Для сравнения отметим, что довоенное обращение монет и банкнот составляло около 7 миллиардов. В конце ноября доллар стоил около 5 триллионов марок и был, как увидим, стабилизирован на отметке 4,2 триллиона. Между тем рынки отметили котировки до 10-11 триллионов, но они не были приняты во внимание.
С каждым месяцем выпускались купюры все более высокого номинала. Самой «дорогой» под конец оказалась купюра в 100 триллионов марок. Правда, на ней напечатано «100 биллионов»: так в тогдашней Германии назывался триллион 1000 миллиардов, или 10 в двенадцатой степени.

На деле она стоила меньше 25 долларов.
Одни купюры быстро сменяли другие. В конце 1922-го и в начале 1923 г. было выпущено восемь разных видов 10-тысячных купюр. Появился слух, что подлинными являются только купюры с красным штемпелем, за ними стали гоняться, а от остальных старались избавиться.

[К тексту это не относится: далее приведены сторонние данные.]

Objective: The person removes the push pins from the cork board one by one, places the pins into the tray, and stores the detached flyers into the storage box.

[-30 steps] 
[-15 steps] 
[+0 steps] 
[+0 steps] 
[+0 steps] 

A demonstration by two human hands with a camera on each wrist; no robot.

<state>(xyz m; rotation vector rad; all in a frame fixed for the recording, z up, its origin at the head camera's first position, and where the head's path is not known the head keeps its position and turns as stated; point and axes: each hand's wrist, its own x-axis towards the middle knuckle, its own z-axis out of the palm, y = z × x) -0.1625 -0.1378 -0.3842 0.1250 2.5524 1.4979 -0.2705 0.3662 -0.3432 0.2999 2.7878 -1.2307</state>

Когда в мае 1923 г. Рейхсбанк сделал официальное заявление о равноценности всех купюр, это уже не имело никакого практического значения, поскольку 10 тысяч марок превратились в микроскопически малую величину.
Цены товаров стали невообразимы. Буханка ржаного хлеба, стоившая до войны 29 пфеннигов (0,29 марки), на пике инфляции продавалась за 430 миллиардов марок; килограмм сливочного масла подорожал с 2,70 марки до 6 триллионов; пара ботинок могла теперь стоить более 30 триллионов, и так далее [46, р. 62]. Головы людей пухли от бесчисленных нулей на деньгах;
работа банковских клерков и кассиров превратилась в ад. Потребовались десятки тысяч печатников, бухгалтеров, кассиров, счетчиков, охранников, перевозчиков денег, что по крайней мере несколько смягчало безработицу.
Поскольку рост цен значительно обгонял печатание денег, их постоянно не хватало. Острый недостаток денег восполнялся обращением твердой иностранной валюты, главным образом долларов. Однако местными властями, банками, фирмами, общественными организациями и просто частными лицами в изобилии выпускались особые бумажные деньги, давая порой неплохой доход ловкачам, которые их печатали.

Эти деньги обесценивались вместе с официальной маркой, иной раз опережая ее, иной раз отставая. Считается, что общее число видов таких денежных эрзацев достигало двух тысяч.
От последних месяцев 1923 г. остались рассказы о кипах неряшливо напечатанных денег, с которыми надо было идти в магазин; о том, что заработную плату стали выплачивать ежедневно, а иной раз дважды в день, чтобы люди успели потратить деньги до нового скачка цен. Деньги вытеснялись натуральным обменом; на одной из фотографий можно видеть объявление на мастерской сапожника: он починял обувь только с оплатой продуктами. Происходило обнищание миллионов людей, живших на фиксированное жалованье, на пенсию, на ветеранское пособие, на зарплату, которая не могла поспеть за ростом цен.

В разгар гиперинфляции ученый Георг Шрайбер, культуролог и историк, опубликовал брошюру, одно заглавие которой много скажет современному российскому читателю: «Нужда германской науки и работников умственного труда».
Сказались все характерные черты большой инфляции: налоги практически перестали собираться; с каждым месяцем эмиссия давала государству все меньше дохода; оно не могло содержать государственных служащих; расчеты между фирмами в марках стали невозможны; при всеобщем обнищании неплохо зарабатывали ловкие дельцы и спекулянты.
У. Гуттманн и П. Михэн, авторы английской книги о «великой инфляции», так говорят об этом времени:
«В Германии 1923 года даже самому темному человеку было видно, что происходит что-то таинственное и страшное. Деньги одна из основ общества умирали, и их смерть порождала хаос, отчаяние и род коллективного безумия» [46, р. IX].
Со своей стороны советский марксист ТТТ. Дволайцкий, лично наблюдавший события, по свежим следам писал, что он «решил перенести центр тяжести своей книжки в область финансов и денежного обращения, так как именно здесь нашел свое наиболее ясное выражение распад, поставивший германскую буржуазию на краю пропасти» [45, с. З]. Последние слова понятны в свете тогдашней идеологии Коминтерна: чем скорее кризис сбросит буржуазию в пропасть, тем лучше для германского пролетариата и мировой революции.

Любые жертвы, которые при этом понесут трудящиеся, заранее считались оправданными.